The answer is a stretch of the material below, returned exactly: the line containing "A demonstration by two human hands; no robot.", the line containing "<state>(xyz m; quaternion", and all lines between.

(Data records)

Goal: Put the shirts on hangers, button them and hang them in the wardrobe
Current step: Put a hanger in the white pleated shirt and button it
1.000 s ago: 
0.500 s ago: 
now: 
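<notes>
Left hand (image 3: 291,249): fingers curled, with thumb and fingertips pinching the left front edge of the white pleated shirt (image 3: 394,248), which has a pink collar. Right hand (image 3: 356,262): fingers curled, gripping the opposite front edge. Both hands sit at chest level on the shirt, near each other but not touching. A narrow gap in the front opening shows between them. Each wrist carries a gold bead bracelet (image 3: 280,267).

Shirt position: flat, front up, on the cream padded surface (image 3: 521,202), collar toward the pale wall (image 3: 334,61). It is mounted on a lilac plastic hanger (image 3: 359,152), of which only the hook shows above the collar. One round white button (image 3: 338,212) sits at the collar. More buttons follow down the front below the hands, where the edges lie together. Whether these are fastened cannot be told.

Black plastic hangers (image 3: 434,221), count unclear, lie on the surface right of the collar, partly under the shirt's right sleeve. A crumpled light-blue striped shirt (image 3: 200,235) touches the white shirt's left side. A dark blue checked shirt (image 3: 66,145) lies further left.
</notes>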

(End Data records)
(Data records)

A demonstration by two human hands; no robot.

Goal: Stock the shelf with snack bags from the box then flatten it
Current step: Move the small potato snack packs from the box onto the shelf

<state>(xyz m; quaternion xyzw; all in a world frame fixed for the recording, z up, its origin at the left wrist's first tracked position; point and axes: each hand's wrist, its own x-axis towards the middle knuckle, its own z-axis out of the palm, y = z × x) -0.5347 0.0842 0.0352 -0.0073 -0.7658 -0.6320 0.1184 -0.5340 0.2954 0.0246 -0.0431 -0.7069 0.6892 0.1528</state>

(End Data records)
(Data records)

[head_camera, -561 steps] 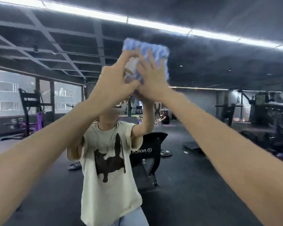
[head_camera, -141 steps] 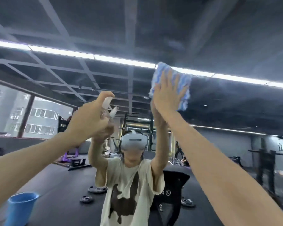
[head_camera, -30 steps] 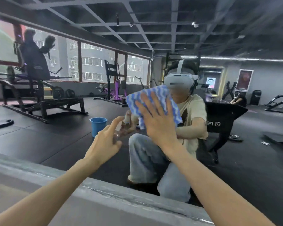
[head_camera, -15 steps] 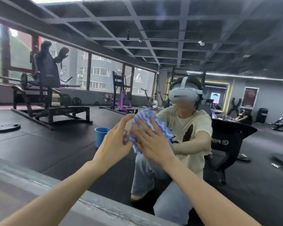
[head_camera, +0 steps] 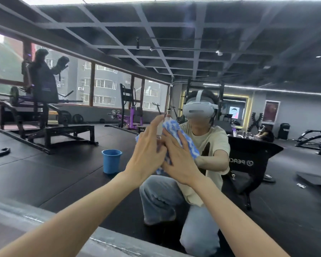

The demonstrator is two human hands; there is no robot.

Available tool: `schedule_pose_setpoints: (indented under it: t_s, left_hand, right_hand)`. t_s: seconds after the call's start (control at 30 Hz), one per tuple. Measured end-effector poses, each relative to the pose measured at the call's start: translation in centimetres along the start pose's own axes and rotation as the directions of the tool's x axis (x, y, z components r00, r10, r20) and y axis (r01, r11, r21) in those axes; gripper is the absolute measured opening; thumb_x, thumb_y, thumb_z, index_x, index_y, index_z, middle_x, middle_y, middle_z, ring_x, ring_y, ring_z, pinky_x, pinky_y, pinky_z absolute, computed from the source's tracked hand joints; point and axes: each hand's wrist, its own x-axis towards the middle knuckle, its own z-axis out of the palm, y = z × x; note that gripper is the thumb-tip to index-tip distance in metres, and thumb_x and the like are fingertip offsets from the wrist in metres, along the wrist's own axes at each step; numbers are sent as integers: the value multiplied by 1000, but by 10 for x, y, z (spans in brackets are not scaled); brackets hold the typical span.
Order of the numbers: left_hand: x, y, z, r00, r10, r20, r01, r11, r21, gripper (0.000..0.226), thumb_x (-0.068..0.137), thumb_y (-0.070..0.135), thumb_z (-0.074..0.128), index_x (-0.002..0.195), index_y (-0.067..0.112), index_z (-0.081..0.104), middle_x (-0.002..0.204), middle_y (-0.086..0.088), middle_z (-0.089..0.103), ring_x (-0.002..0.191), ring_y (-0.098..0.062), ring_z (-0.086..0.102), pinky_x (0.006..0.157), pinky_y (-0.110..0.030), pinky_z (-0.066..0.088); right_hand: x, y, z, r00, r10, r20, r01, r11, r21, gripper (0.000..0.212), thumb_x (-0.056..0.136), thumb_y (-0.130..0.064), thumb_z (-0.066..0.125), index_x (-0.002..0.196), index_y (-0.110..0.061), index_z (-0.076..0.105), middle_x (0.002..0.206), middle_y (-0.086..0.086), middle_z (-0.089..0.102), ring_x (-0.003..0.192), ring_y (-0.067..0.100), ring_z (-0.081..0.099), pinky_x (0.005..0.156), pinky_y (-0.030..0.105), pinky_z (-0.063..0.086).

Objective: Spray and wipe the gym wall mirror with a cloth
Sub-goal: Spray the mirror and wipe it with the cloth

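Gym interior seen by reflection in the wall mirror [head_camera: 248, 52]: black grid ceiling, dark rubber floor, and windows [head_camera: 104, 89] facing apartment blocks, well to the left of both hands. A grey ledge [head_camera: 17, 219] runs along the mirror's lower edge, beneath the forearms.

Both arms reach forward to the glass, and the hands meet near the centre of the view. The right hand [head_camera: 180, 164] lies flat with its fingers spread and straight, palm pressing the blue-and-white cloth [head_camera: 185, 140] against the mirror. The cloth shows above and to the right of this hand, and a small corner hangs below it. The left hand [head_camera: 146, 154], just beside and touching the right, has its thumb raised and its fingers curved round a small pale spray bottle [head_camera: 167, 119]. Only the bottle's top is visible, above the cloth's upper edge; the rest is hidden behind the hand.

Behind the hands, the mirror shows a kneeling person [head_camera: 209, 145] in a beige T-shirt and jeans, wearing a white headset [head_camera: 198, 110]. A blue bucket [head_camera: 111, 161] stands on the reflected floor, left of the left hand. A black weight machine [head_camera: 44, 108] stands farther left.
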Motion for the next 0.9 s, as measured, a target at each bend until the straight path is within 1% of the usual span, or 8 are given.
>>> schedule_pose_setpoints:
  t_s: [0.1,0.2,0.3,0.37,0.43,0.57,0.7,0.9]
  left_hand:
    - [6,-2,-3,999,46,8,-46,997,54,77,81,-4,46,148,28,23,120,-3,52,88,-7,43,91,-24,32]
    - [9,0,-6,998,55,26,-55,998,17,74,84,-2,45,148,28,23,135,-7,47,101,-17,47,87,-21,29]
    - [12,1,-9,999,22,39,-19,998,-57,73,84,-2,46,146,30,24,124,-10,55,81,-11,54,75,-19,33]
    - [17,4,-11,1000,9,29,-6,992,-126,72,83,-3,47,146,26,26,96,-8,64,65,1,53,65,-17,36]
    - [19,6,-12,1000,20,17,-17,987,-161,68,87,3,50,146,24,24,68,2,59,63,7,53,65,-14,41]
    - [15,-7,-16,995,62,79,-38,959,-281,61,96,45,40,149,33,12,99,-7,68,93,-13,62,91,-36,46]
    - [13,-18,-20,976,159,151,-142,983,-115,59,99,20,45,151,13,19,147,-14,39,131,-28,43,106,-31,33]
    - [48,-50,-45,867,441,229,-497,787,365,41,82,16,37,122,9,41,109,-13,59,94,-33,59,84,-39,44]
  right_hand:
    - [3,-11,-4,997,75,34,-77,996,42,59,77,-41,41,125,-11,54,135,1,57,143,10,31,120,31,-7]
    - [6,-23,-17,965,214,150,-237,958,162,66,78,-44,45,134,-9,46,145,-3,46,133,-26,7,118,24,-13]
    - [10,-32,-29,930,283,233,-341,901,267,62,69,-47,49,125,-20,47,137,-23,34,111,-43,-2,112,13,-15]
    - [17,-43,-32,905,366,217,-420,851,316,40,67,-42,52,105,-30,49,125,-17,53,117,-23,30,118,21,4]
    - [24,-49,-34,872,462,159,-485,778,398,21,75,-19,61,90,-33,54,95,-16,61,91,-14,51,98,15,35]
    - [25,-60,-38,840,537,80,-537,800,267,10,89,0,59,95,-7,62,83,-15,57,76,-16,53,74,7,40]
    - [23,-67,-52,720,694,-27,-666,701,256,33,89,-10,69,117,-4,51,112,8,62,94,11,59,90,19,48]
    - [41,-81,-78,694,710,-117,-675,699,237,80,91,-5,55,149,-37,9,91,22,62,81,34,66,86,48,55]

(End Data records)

## [Exercise output]
A demonstration by two human hands; no robot.

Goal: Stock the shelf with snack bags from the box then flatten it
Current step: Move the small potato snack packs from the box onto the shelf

<state>(xyz m; quaternion xyzw; all in a world frame fixed for the recording, z up, its origin at the left wrist's first tracked position; point and axes: each hand's wrist, its own x-axis towards the middle knuckle, its own z-axis out of the palm, y = z × x) -0.5347 0.0842 0.0352 -0.0073 -0.7658 -0.6320 0.1184 -0.5340 0.2954 0.0246 -0.0431 -0.7069 0.6892 0.1528</state>

The exercise concludes with that.